In recent years we have witnessed a real explosion of Headless CMSs — at the time of writing, there are 70+ alternatives between open-source and commercial products. That’s a lot of CMSs.
It is a fact that Contentful has been the forerunner of this type of product. Compared to its lesser known competitors, it received tons of investments that it has been able to pour into massive advertising and content marketing operations, so it doesn't come at a surprise that it is often considered a "yardstick" and that people want to know how DatoCMS differs from it.
There are many areas in which we consider DatoCMS to be a much stronger CMS than Contentful, and some others in which we'd consider the opposite to be the case. This in-depth comparison (yep, sorry, long article!) will try to be as balanced as possible: our goal is to ensure that every client and developer get the best possible experience working with a Headless CMS. And, if you find something is missing, please reach to us!

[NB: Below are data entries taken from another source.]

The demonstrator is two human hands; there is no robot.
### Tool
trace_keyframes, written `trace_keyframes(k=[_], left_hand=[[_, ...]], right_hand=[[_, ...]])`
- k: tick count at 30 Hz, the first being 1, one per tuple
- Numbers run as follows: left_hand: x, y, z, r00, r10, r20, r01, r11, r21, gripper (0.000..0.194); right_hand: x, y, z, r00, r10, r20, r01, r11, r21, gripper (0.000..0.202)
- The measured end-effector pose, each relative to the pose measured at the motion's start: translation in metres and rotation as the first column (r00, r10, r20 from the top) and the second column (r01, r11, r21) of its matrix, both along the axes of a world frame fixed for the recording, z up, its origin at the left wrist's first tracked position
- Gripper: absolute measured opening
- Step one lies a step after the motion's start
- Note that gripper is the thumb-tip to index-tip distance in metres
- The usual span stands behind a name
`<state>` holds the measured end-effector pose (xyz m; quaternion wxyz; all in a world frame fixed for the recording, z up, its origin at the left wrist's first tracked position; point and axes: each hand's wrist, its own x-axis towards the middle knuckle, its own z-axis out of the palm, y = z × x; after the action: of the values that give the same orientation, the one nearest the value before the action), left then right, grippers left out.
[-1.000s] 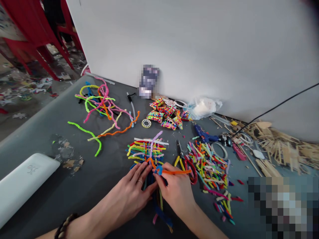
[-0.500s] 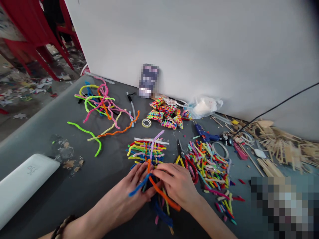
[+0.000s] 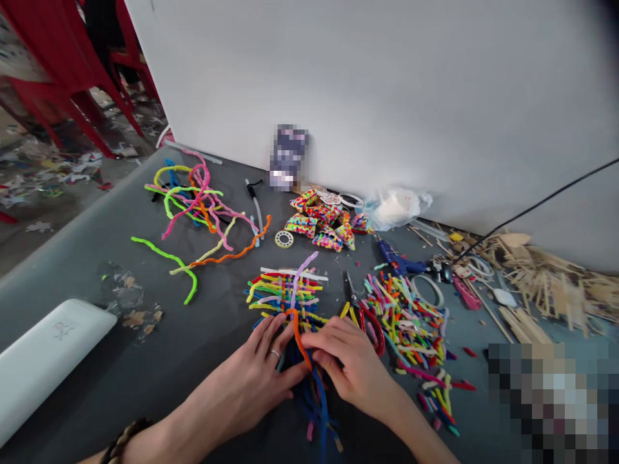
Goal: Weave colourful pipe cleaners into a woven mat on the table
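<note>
A mat of woven pipe cleaners (image 3: 283, 288) in many colours lies in front of me, its near part hidden by my hands. My left hand (image 3: 265, 354), a ring on one finger, presses its near left side, with fingertips on the weave and thumb against an orange pipe cleaner (image 3: 300, 335). That strand bends down between my hands. My right hand (image 3: 351, 364) is closed in a pinch at the near right side, where a blue pipe cleaner (image 3: 321, 399) trails towards me; the exact grip is partly hidden. A lilac pipe cleaner (image 3: 298, 278) stands out over the weave.
Right of the mat lie red-handled scissors (image 3: 371, 327), cut pipe cleaner pieces (image 3: 411, 316), a blue glue gun (image 3: 399, 259) and wooden sticks (image 3: 546, 264). Behind are small woven pouches (image 3: 326, 216), a tape roll (image 3: 284, 239) and a phone (image 3: 289, 154). Long pipe cleaners (image 3: 193, 200) and a white power bank (image 3: 58, 338) lie left.
The blue strand that stuck out to the left over my left hand now hangs down on the right. The orange end has swung inward to my left thumb. My right fingers have shifted slightly.
</note>
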<state>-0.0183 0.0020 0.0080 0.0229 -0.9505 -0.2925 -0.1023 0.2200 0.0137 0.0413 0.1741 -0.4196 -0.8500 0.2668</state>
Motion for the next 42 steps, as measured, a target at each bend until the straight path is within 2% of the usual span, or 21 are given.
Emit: trace_keyframes(k=[5, 8, 11, 15, 20, 24, 28, 30, 34, 38, 42], left_hand=[[-0.001, -0.001, 0.000, 1.000, -0.018, 0.006, 0.018, 1.000, 0.015, 0.057], [-0.003, -0.001, 0.000, 1.000, -0.008, 0.009, 0.007, 0.998, 0.056, 0.049], [-0.005, 0.000, -0.002, 1.000, -0.005, 0.022, 0.003, 0.997, 0.081, 0.045], [-0.006, -0.001, -0.003, 0.998, 0.034, 0.047, -0.038, 0.995, 0.092, 0.052], [-0.005, -0.005, 0.000, 0.988, 0.125, 0.088, -0.134, 0.986, 0.099, 0.055], [-0.003, -0.007, 0.002, 0.975, 0.180, 0.128, -0.192, 0.977, 0.091, 0.052], [-0.002, -0.007, 0.000, 0.970, 0.203, 0.134, -0.212, 0.975, 0.064, 0.051], [-0.002, -0.006, 0.000, 0.971, 0.202, 0.128, -0.209, 0.977, 0.045, 0.050], [-0.003, -0.005, 0.000, 0.973, 0.196, 0.121, -0.199, 0.980, 0.018, 0.050], [-0.002, -0.004, 0.002, 0.973, 0.201, 0.110, -0.204, 0.979, 0.011, 0.049], [-0.002, -0.004, 0.004, 0.977, 0.191, 0.096, -0.194, 0.981, 0.021, 0.050]], right_hand=[[-0.001, -0.006, -0.004, 0.994, -0.101, -0.034, 0.099, 0.994, -0.048, 0.065], [-0.003, -0.006, -0.007, 0.993, -0.110, -0.044, 0.109, 0.994, -0.032, 0.072], [-0.006, -0.007, -0.008, 0.991, -0.126, -0.054, 0.128, 0.991, 0.026, 0.059], [-0.012, -0.010, -0.008, 0.966, -0.242, -0.088, 0.245, 0.969, 0.032, 0.019], [-0.022, -0.010, -0.006, 0.939, -0.341, -0.046, 0.343, 0.938, 0.044, 0.017], [-0.027, -0.003, -0.002, 0.940, -0.337, 0.058, 0.331, 0.939, 0.094, 0.023], [-0.028, 0.010, 0.004, 0.928, -0.317, 0.197, 0.300, 0.947, 0.115, 0.063], [-0.027, 0.017, 0.006, 0.922, -0.294, 0.252, 0.278, 0.955, 0.100, 0.073], [-0.028, 0.029, 0.009, 0.929, -0.239, 0.283, 0.231, 0.971, 0.060, 0.075], [-0.029, 0.031, 0.009, 0.964, -0.183, 0.195, 0.187, 0.982, -0.003, 0.074], [-0.030, 0.026, 0.005, 0.973, -0.201, 0.110, 0.202, 0.979, -0.003, 0.055]])
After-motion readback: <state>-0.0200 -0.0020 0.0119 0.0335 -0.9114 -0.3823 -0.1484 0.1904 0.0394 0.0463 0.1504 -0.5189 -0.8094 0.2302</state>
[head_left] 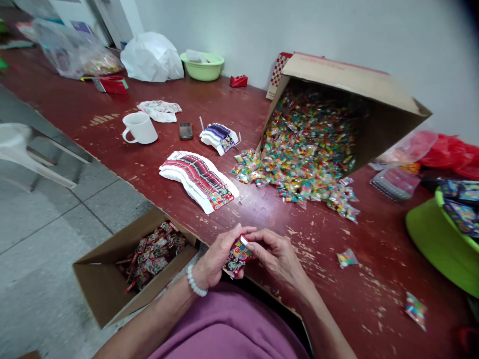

Going into detail, we're going to avoid mentioning the set of "basic" features common to most Headless CMSs, and we'll focus instead on the most peculiar features of both products, grouping them by area.
Ready? Let's go! 🔥 🤼 🔥
It's important to think about the high level direction of a company in addition to the small details when you are deciding whether to invest many hours of work into one platform, so I will start with this.
Contentful is an enterprise services company. Their money is made by selling large contracts for thousands of dollars per month to companies. This is abundantly clear from both their support and pricing models. They offer a large, generous free tier as an "on‐ramp" to get developers to try out their platform and use it to set up sites, or even run smaller or personal sites without any investment at all.
Their professional tier is enormously expensive. Their pricing goes from $0 to $489/$879 per month, which is an absurdly large jump. There is absolutely no way that most small to medium sized sites can justify that kind of cost, given the number of alternative hosting and CMS options that are significantly cheaper, so if you are on the free plan, and they change it, and force you into a paying plan, you either are going way over budget or are forced to drop Contentful and rebuild your site.
I have had many interactions over the years with Contentful staff trying to convince them that caring about small and medium sized applications of their product is a goal worth pursuing, but every attempt had fallen flat.
It's clear that their business strategy does not include this consideration, and that they only see these smaller sites as leads that they could possibly sell into an overpriced enterprise plan.
Seeing as how it has not changed for many years, and how they are getting investment and seem to be doing fine, I see no possible reason that it will change in the future, making it a very unstable platform for anything other than enterprise applications in which the site operator is willing to pay in the hundreds to thousands of dollars per month range for the service.
Tightly related to the above point is just the raw data when it comes to number of customers. DatoCMS has ~25,000 active projects and ~1,500 paying customers as of today, while Contentful in its website talks about ~2,000 customers.
So yes, we’re smaller… but it’s not such an unbridgeable distance as it would seem at first sight from social/marketing presence.
Since we’re less enterprise‐focused we’re extremely receptive to new features and support requests and we pay a lot more attention to what our users want. Our Community-based Feature Request forum constantly directs our efforts on the product.
Again, Jeff in his break-down analysis:
I have requested several features to DatoCMS that have made their way to production in a matter of days, where with Contentful I have requested features for years and they are still not there.
Another important consideration is how likely it is that any given CMS will go out of business and force a migration.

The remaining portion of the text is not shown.